Nigeria stands at a familiar, albeit dangerous, democratic precipice. As the calendar flips toward the 2027 general elections, a shadow of uncertainty looms over the legal framework intended to govern the polls. The 2022 Electoral Act, once hailed as a beacon of progress, has revealed cracks large enough to swallow the mandate of the people. Yet, as pressure mounts, the National Assembly appears to be in no hurry to mend the fence.

The numbers are stark and the deadline is unforgiving. Under the current law, the Independent National Electoral Commission (INEC) must issue the Notice of Election by February 2026—just months away. If the proposed 2025 Electoral Bill is not signed into law before that date, Nigeria will be legally tethered to a flawed framework, potentially dooming the 2027 polls to the same controversies that marred the 2023 cycle.

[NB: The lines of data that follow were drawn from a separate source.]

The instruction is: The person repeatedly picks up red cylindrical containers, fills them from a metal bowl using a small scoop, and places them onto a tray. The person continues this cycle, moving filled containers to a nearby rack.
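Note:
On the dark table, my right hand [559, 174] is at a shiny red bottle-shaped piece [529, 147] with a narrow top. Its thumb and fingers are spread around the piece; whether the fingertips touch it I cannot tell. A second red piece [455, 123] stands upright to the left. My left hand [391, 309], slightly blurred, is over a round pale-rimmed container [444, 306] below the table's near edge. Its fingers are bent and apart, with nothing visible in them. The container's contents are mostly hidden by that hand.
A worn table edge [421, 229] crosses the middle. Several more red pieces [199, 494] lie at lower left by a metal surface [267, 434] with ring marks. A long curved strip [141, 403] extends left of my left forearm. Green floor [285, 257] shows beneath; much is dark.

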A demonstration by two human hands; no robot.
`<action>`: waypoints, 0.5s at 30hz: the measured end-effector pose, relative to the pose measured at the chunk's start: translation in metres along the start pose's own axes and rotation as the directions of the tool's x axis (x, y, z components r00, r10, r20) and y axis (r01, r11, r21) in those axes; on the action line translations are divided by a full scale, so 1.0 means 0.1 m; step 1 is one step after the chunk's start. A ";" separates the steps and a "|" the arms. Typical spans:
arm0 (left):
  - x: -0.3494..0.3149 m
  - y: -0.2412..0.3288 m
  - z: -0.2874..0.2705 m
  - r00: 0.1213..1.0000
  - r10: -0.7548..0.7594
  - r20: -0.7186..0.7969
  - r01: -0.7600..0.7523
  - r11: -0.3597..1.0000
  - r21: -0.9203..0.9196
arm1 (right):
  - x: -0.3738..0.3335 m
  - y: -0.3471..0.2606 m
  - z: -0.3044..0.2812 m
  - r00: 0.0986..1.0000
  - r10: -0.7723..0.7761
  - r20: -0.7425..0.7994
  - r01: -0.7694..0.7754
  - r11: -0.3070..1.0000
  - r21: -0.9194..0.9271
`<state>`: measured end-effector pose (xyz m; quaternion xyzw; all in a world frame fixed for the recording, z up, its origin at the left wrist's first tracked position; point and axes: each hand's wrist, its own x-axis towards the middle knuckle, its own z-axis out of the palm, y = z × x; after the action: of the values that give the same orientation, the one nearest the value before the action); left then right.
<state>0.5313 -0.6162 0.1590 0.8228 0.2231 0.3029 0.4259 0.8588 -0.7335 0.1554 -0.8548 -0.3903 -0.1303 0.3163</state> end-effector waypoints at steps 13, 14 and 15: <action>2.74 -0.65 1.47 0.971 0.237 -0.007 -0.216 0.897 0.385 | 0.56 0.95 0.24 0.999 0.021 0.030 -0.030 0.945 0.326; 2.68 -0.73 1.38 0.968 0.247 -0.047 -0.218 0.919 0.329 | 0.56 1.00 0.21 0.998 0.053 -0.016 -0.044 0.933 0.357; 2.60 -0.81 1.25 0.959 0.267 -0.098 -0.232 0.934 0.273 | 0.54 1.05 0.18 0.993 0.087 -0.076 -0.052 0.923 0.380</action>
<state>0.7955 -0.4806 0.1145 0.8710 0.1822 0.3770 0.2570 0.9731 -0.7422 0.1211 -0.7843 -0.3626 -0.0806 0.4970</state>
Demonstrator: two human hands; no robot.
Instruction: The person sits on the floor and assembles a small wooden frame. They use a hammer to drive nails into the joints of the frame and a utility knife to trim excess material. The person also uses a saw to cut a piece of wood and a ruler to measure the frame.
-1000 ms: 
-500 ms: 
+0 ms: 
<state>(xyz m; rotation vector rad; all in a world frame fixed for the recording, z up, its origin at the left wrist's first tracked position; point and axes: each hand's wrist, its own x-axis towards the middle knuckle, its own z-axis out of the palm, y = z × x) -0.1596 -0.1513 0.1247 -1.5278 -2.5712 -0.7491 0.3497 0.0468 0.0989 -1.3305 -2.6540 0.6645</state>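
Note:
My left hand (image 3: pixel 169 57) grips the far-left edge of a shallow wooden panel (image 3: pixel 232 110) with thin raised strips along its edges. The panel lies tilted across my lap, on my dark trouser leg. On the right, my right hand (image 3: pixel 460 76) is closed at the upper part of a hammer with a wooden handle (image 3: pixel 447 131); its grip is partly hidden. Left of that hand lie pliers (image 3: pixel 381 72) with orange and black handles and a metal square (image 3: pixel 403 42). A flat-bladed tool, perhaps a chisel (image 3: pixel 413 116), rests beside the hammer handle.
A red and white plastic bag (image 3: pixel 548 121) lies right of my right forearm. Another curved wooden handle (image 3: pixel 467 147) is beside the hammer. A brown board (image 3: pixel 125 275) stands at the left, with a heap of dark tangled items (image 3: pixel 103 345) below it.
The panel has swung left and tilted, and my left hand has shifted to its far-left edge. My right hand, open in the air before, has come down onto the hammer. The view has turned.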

The Recommendations Gathering Dust
The journey toward reform began with a sense of urgency that has since evaporated within the halls of the National Assembly. On May 12, 2025, the then-Chairman of INEC, Professor Mahmood Yakubu, submitted a comprehensive list of 142 post-election recommendations to the lawmakers. Eight of these require fundamental shifts in the 1999 Constitution or the Electoral Act.

Since that submission, a deafening silence has emanated from the legislature. While the Senate found the “political will” to swiftly pass the National Anthem Bill and various tax-related legislations in record time, the Electoral Bill remains in a state of suspended animation. Critics argue this selective speed exposes a troubling reality: the political class prioritizes symbolic or fiscal gains over the structural integrity of the ballot box.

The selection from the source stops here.